Speech Business: Open Season

The most recent SpeechTEK in /> New York turned out to be a wake-up call for redefining what we mean by 'open' in the IVR and speech world. This opening sentence is itself somewhat of an oxymoron, since IVRs (with a few exceptions such as Syntellect, which jumped on the java bandwagon years ago) have been among the most closed computing-related platforms in existence until fairly recently. As for speech engines, complex algorithms that integrate with acoustic models are hardly the stuff of drag and drop simplicity.

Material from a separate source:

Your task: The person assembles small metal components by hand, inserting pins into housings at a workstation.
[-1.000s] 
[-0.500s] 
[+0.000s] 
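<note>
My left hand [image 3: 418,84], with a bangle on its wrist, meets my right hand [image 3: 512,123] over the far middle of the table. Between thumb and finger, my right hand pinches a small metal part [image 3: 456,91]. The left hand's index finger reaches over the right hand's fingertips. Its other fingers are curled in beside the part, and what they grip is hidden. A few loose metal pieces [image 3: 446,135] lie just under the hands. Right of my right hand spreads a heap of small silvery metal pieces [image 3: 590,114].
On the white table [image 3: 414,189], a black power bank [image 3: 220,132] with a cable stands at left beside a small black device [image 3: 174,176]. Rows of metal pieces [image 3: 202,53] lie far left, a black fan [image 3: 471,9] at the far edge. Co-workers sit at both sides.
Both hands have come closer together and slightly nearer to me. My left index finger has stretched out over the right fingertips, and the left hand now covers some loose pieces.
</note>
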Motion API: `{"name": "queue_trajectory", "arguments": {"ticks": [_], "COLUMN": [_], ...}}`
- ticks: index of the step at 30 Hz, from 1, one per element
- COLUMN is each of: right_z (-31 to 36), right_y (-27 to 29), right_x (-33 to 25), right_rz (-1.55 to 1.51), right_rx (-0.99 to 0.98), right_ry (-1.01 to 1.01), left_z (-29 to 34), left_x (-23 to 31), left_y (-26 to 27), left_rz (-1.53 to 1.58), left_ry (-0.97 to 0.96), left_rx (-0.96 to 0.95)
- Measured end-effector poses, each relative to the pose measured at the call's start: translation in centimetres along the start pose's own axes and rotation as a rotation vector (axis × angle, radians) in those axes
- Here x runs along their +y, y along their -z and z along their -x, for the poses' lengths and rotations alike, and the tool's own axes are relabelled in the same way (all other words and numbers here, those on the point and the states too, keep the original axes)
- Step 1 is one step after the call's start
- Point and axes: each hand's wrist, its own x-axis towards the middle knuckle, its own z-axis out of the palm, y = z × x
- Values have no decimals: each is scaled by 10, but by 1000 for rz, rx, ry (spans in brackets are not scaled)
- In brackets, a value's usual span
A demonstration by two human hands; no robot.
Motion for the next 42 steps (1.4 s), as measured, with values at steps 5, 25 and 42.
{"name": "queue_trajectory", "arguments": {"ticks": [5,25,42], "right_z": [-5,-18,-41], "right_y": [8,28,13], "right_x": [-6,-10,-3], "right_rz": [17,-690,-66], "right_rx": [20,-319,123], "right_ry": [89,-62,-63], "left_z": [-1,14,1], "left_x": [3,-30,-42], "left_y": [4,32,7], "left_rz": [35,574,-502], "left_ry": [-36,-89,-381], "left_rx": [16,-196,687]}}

So why is the 'O word' on everybody's lips these days?
The most obvious answer is building market momentum. After a period of 'hoarding' that is typical of any emerging technology, the participants from all aspects of the ecosystem have lately come to realize that 'if we don't hang together we will hang separately,' to paraphrase the revolutionist Franklin. This means interoperability and portability through the most visible of open standards contributions, markup languages such as VoiceXML, SALT, and on the engine and media control side, MRCP. So promoting plug-and-play to buyers who can get warm and fuzzy feelings from not being locked down is a big part of the current 'open season' frenzy. While it's all to the good of the market, and allows IT buyers to map speech into the evolving service-oriented architecture middleware story that surround the contemporary enterprise, we would argue it is only baby steps. Put more provocatively, supporting open standards is not a differentiator in the next two years.

Big 'O' vs Little 'o'
The larger open story that emerged from SpeechTEK is the open source story. Once again, we would note that speech recognition engine development is about as far from open source-compatible as one can imagine, although there are several open source engine projects out there. Here's how open source is impacting speech in the most visible ways: (1) at the browser level via the Vocalocity Open VXI browser program; (2) at the component level via IBM's Reusable Development Component (RDC) contributions to Apache; (2a) at the tools level via IBM's contribution of speech-related editors to the ECLIPSE Foundation; and (3) at the OS level with Linux.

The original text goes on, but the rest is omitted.